Le gouvernement actuel est d’ailleurs lui-même forcé de l’admettre en ce qui concerne les agences privées de placement de personnel, qui sont directement responsables d’une part non négligeable des déficits plombant le bilan financier des établissements publics. En effet, loin de réduire les coûts, la dépendance grandissante du réseau à l’égard de ces entreprises à but lucratif s’est traduite par une explosion des taux horaires qu’elles facturent aux établissements.

Si ces pratiques ont particulièrement choqué l’opinion publique, surtout durant la pandémie, il faut bien comprendre qu’elles ne sont que le résultat normal de la loi de l’offre et de la demande qui régule le marché privé, auquel les gouvernements ont choisi de confier la prestation de services publics essentiels. Augmenter les prix autant que la demande le permet est gravé dans l’ADN des organisations à but lucratif, ce qui signifie également que le coût de la privatisation des services est condamné à augmenter au fur et à mesure que la dépendance du réseau public à l’égard de ces entreprises s’accroît.

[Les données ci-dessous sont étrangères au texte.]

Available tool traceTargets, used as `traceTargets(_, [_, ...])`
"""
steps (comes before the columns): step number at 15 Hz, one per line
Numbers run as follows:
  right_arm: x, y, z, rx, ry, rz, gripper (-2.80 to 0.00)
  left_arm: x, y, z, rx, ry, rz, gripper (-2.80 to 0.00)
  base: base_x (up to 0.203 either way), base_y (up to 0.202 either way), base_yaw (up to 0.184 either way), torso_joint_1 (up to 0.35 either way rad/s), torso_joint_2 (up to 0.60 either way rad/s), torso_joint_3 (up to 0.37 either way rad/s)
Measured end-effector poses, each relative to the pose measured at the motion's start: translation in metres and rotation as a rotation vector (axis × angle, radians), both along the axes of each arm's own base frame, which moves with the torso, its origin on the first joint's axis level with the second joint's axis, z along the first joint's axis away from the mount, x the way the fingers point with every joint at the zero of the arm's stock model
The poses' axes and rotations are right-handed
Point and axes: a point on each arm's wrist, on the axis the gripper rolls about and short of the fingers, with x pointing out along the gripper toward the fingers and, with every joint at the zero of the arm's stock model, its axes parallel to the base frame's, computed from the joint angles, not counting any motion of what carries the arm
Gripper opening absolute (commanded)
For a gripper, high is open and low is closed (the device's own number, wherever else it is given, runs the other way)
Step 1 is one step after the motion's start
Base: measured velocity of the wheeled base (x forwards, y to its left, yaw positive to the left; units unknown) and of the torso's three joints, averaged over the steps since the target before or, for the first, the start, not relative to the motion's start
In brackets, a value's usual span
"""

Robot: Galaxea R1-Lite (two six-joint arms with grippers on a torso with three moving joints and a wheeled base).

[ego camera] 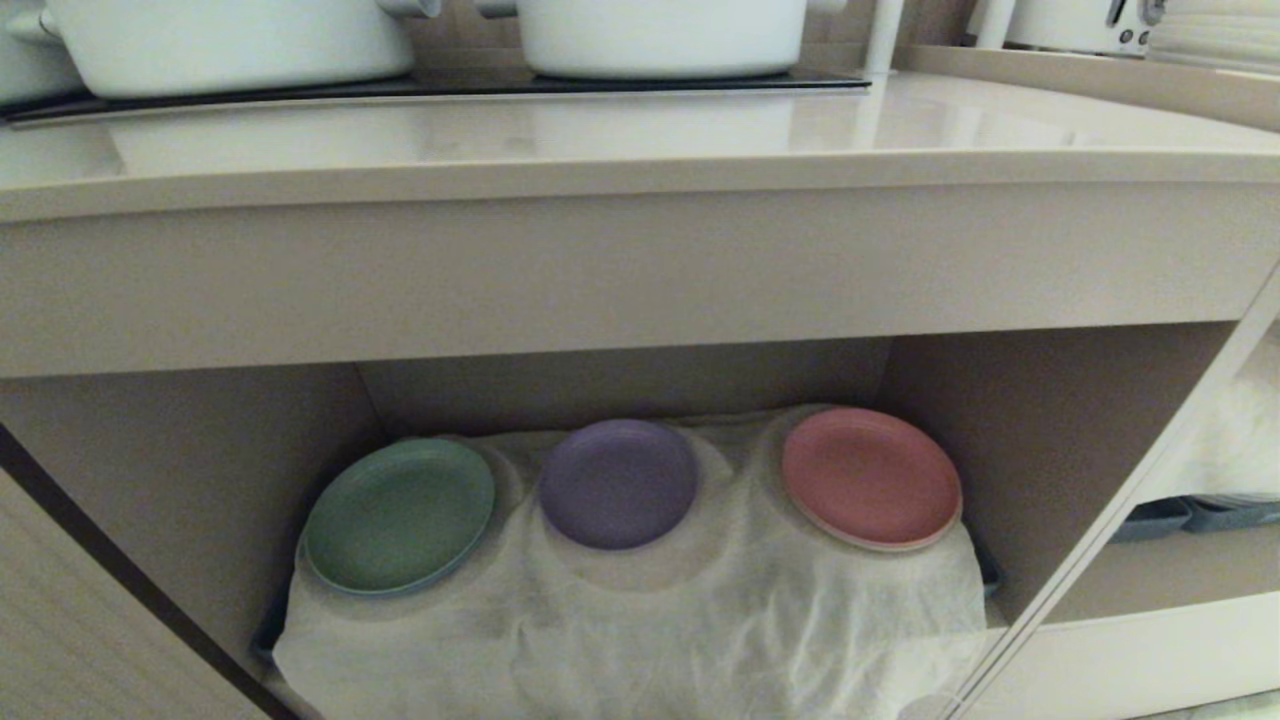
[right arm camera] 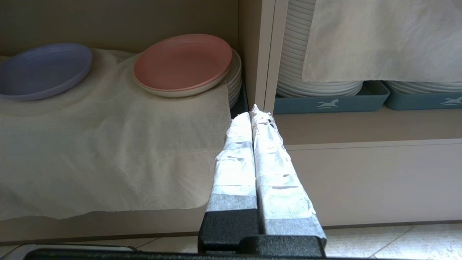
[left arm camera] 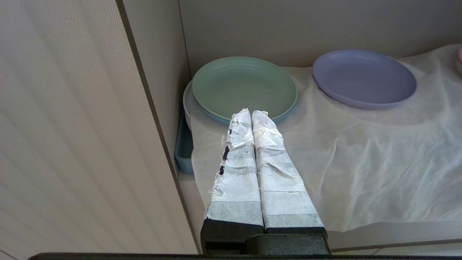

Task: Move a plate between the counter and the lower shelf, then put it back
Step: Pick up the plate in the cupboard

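The lavender plate [ego camera: 618,483] lies flat and face-up on the white gauzy cloth [ego camera: 700,620] draped over the lower shelf [ego camera: 1040,450], its rim upward. Being round, it has no long axis and points no particular way. It sits in the middle of a row of 3 plates: the green plate [ego camera: 400,515] to its left, near the recess's left wall, and the pink-red plate [ego camera: 870,477] to its right. The 3 stand apart, none touching. The right wrist view shows the pink-red plate resting on a stack of white plates [right arm camera: 234,83] under the cloth.

Above, the beige counter [ego camera: 640,150] carries 2 white pots [ego camera: 660,35] on a black hob panel [ego camera: 450,85].

Neither arm shows in the head view. The left gripper [left arm camera: 251,112] hangs before the shelf, its taped fingers pressed together on nothing, tips toward the green plate. The right gripper [right arm camera: 252,110] is likewise closed and empty, in front of the divider beside the pink-red plate.
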Motion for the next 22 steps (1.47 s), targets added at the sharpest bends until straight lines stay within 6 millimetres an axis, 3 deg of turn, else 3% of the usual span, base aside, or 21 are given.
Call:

Plutôt que de tirer les conclusions qui s’imposent, le gouvernement fait preuve d’une singulière incohérence en admettant d’un côté les problèmes graves causés par le recours aux agences privées, et en ouvrant de l’autre grand la porte à une sous-traitance au privé de centaines de milliers d’interventions médicales (chirurgies, endoscopies, etc.) auparavant pratiquées dans les hôpitaux publics.

Or, un projet-pilote mené pendant plusieurs années par le ministère de la Santé et des Services sociaux et visant à comparer les coûts de certaines procédures au privé et au public montre qu’en moyenne, pour la majorité d’entre elles, les coûts sont plus élevés au privé (et même beaucoup plus élevés dans certains cas). Ces données sont cohérentes avec des observations faites en Colombie-Britannique et en Ontario, qui sont également engagées sur la voie de la sous-traitance des chirurgies.

Ces coûts supplémentaires seraient peut-être justifiés si le privé remplissait ses promesses d’efficacité et d’amélioration de l’accès aux services pour la population. Les nombreuses expériences du privé en santé au Québec et ailleurs exposées dans mon livre démontrent au contraire que les entrepreneurs de la santé marchandisent les soins sans livrer la marchandise, avec des effets délétères importants sur la qualité des services et l’équité dans l’accès. Autrement dit, le privé fait moins avec plus, ce qui est l’exact contraire de l’efficacité.

Dans cette optique, rigueur budgétaire et bonne utilisation des fonds publics devraient donc résolument rimer avec déprivatisation des services de santé.